How to complete this task ▸
Please repeat the entire listing verbatim and keep the pictures out.

─── Dataset content

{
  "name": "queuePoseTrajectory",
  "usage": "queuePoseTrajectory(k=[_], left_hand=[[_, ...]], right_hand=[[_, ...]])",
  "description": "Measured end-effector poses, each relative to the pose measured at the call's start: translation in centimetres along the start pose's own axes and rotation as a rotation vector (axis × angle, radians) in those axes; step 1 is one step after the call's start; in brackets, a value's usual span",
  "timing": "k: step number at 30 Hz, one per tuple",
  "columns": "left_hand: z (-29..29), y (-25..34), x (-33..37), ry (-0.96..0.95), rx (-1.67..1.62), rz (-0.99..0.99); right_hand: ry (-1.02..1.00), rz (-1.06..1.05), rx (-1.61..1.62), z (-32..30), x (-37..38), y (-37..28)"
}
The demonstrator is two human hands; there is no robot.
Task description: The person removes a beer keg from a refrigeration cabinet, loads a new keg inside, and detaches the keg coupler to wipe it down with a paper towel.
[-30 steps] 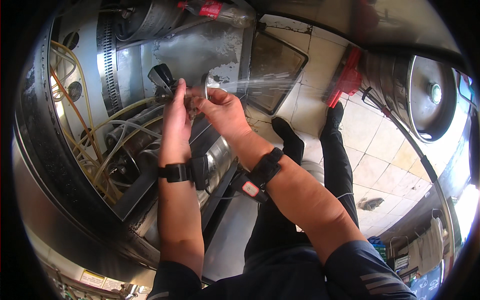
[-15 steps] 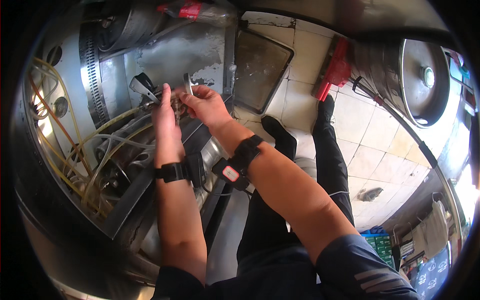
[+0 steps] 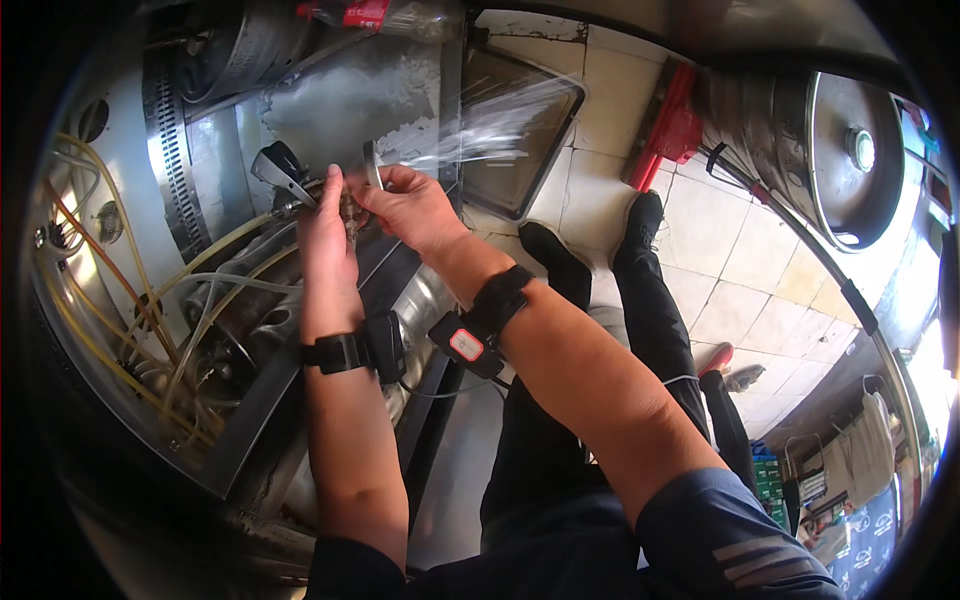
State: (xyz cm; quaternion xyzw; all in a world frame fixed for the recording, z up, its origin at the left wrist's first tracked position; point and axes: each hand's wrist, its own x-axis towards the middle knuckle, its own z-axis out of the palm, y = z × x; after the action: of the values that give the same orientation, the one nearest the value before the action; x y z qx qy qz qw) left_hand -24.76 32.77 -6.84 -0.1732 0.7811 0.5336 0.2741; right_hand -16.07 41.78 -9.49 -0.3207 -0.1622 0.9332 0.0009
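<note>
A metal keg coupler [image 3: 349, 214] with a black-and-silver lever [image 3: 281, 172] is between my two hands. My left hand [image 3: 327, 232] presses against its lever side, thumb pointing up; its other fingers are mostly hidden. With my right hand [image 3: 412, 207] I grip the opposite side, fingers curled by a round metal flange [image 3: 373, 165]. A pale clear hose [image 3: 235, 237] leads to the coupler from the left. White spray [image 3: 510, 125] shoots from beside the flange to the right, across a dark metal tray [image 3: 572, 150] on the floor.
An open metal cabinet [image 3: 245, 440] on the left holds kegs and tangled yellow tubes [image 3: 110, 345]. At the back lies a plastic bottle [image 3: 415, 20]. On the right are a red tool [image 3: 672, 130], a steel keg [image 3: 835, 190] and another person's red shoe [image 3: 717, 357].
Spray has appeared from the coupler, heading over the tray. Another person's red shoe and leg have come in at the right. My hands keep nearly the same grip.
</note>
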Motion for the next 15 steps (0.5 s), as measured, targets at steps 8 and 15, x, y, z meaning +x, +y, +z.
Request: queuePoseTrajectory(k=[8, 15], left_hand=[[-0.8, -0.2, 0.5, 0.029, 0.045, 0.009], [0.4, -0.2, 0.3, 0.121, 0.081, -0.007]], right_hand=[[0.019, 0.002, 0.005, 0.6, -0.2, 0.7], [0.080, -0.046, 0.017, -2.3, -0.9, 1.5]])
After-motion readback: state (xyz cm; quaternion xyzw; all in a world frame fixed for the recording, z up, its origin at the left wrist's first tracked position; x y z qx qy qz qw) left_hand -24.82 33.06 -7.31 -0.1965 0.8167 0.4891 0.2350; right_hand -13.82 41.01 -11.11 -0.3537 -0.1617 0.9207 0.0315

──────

Task result ▸
{
  "name": "queuePoseTrajectory",
  "usage": "queuePoseTrajectory(k=[_], left_hand=[[_, ...]], right_hand=[[_, ...]])",
  "description": "Measured end-effector poses, each relative to the pose measured at the call's start: translation in centimetres along the start pose's own axes and rotation as a rotation vector (axis × angle, radians) in those axes; step 1 is one step after the call's start; in brackets, a value's usual span",
  "timing": "k: step number at 30 Hz, one per tuple",
  "columns": "left_hand: z (-29..29), y (-25..34), x (-33..37), ry (-0.96..0.95), rx (-1.67..1.62), rz (-0.99..0.99); right_hand: ry (-1.02..1.00), rz (-1.06..1.05), rx (-1.61..1.62), z (-32..30), x (-37..38), y (-37..28)"
}
The demonstrator is two human hands; there is no robot.
Task description: The person removes a beer keg from a refrigeration cabinet, loads a new keg inside, and detaches the keg coupler to wipe it down with a paper towel.
[-30 steps] 
[-15 steps] 
[+0 steps] 
State: (xyz cm; quaternion xyzw; all in a world frame fixed for the recording, z up, its origin at the left wrist's first tracked position; point and axes: each hand's wrist, its own x-axis towards the middle knuckle, its own z-axis out of the palm, y = z × x; after the action: of the values that give the same orientation, the one nearest the value before the action; x y z qx qy qz qw) left_hand -24.76 32.77 -6.84 -0.1732 0.7811 0.5336 0.2741; right_hand -16.07 41.78 -9.49 -0.3207 -0.1622 0.9332 0.0009
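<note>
A metal keg coupler [image 3: 349, 214] with a black-and-silver lever [image 3: 281, 172] is between my two hands. My left hand [image 3: 327, 232] presses against its lever side, thumb pointing up; its other fingers are mostly hidden. With my right hand [image 3: 412, 207] I grip the opposite side, fingers curled by a round metal flange [image 3: 373, 165]. A pale clear hose [image 3: 235, 237] leads to the coupler from the left. White spray [image 3: 510, 125] shoots from beside the flange to the right, across a dark metal tray [image 3: 572, 150] on the floor.
An open metal cabinet [image 3: 245, 440] on the left holds kegs and tangled yellow tubes [image 3: 110, 345]. At the back lies a plastic bottle [image 3: 415, 20]. On the right are a red tool [image 3: 672, 130], a steel keg [image 3: 835, 190] and another person's red shoe [image 3: 717, 357].
Spray has appeared from the coupler, heading over the tray. Another person's red shoe and leg have come in at the right. My hands keep nearly the same grip.
</note>
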Motion for the next 15 steps (0.5 s), as measured, targets at steps 8 and 15, x, y, z meaning +x, +y, +z.
Request: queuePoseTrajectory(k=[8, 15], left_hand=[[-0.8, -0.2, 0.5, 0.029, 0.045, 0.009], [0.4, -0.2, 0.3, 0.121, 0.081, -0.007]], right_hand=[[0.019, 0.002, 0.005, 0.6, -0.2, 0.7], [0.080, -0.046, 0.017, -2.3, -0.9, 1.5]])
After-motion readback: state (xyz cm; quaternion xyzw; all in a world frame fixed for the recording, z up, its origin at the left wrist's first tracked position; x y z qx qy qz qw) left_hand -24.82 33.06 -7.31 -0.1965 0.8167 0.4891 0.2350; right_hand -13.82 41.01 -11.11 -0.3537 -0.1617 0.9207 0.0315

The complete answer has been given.